# more power out oa a 81' Evinrude 7.5?



## LeviStevenson (Apr 6, 2011)

Does anyone know of any possible ways that I could eek a little more power out of my 81' Evinrude 7.5? I just read a post where a guy put a 15 hp carb on a 9.9. Is this possible for me? Could I go to a 9.9? Also I'm not sure where to get a replacement prop or if that would even help. Any help on this matter would be greatly appreciated.


----------



## jellio5 (Apr 6, 2011)

I'm pretty sure you can't put a 15HP carb on a 7.5HP motor. Unfortunatly there's not much you can do to increase power on an outboard short of putting a different power head on it at which point you'd be spending as much as you would by selling your motor and upgrading. I would sell it and upgrade.


----------



## LeviStevenson (Apr 6, 2011)

could I go to a 9.9 carb? I knew the 15 would be out....but 9.9?


----------



## lckstckn2smknbrls (Apr 6, 2011)

You will have to find out what hp motors are based on that engine. 7.5 hp is probably the the most powerful of that group.


----------



## Bugpac (Apr 6, 2011)

If the 9.9 carb will work, let me know, I just got a 9.9 tonight that ill be doing the 15 carb swap on. I am not sure it will on the 7.5, i am guessing not.


----------



## LeviStevenson (Apr 6, 2011)

Do you know how I might go about finding out what engines were in that 7.5 group of evinrudes? I googled a bit but was pretty inconclusive. I'll try some more and post any findings...if any.


----------



## toddster88 (Apr 6, 2011)

How big a boat do you have the 7.5 on? Ive just acquired the same motor, just a year older, and they sure are great running little motors. Ive been trying to do some research on them as well with little luck. I think this is because the only made this style 7.5 from 1980 to about 1983. Im pretty sure theyre in the same group as the 4.5hp of the same years, so Im not sure about swapping parts n such, but Id like to know more too. Dont quote me though lol, I was just doin some research and narrowed down info I found from the site below.

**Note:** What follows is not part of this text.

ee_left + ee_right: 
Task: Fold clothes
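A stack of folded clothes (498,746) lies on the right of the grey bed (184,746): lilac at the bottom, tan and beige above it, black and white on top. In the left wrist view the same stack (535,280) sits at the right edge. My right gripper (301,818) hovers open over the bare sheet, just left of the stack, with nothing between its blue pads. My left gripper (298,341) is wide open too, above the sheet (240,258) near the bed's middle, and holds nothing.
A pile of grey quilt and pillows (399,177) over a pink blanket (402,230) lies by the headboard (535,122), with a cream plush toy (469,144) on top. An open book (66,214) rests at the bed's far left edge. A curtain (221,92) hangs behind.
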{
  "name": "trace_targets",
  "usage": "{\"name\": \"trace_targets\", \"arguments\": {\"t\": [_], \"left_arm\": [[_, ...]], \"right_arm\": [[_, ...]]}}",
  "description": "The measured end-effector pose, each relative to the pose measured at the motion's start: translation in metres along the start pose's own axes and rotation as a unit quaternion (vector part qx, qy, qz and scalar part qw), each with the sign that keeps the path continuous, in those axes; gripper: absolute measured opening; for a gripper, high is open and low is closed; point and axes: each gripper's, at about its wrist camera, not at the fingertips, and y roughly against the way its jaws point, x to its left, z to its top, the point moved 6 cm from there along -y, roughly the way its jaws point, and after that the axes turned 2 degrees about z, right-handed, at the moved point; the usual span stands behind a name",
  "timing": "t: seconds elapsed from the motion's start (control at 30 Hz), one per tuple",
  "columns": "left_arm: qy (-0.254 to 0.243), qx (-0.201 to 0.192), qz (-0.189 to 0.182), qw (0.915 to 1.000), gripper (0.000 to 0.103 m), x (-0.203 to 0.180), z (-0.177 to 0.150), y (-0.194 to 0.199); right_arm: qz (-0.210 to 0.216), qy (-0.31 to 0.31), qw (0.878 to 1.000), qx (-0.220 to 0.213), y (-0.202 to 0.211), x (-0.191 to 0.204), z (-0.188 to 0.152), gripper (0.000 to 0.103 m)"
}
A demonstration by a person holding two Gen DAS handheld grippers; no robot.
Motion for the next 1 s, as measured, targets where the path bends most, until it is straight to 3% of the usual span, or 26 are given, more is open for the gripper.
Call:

https://www.boats.net/parts/search/BRP/EVINRUDE/parts.html

Ever consider a hydrofoil or something along thoselines?


----------



## Whoopbass (Apr 7, 2011)

A 9.9 carb will not work on your motor. There really isn't much you can do to it to get any more hp out of it.


----------



## Pappy (Apr 7, 2011)

That family of engines maxed out at 8hp later on. Don't think there is any difference between the 7.5 and 8hp carbs that would make you feel a difference in performance. I would stay away from modifications on that engine and look to replace with a 9.9 or larger and sell the unmodified 7.5hp to recoup some of the difference in money. The lightweight two stroke engines in decent shape are becoming harder and harder to find so start early!


----------



## LeviStevenson (Apr 7, 2011)

I have the motor on a 12' jon. Used to be more than enough motor..25 mph! I modded with some decking and such, all aluminum so not too much weight. Still does great with just me in it, but add a fishing partner and thats a whole nother story. Engine runs great, no complaints with the motor. I'm thinkin I may just go to a 9.9, or stick my to original plan of having my boat a solo machine....a 9.9 would still be cool though. Anybody wanna trade plus cash? Or just gimme a screamin deal on a 9.9? Thankyou everyone for your responses, I appreciate the help.


----------



## Outdoorsman (Apr 7, 2011)

Maybe try a different pitch prop...???

Outdoorsman...


----------



## LeviStevenson (Apr 7, 2011)

After extensive searching I have not been able to find anywhere to get a replacement prop for this motor. If anyone knows....lemme know. I can find them for 9.9 and up but not for my 7.5.


----------



## benjineer (Apr 8, 2011)

LeviStevenson said:


> After extensive searching I have not been able to find anywhere to get a replacement prop for this motor. If anyone knows....lemme know. I can find them for 9.9 and up but not for my 7.5.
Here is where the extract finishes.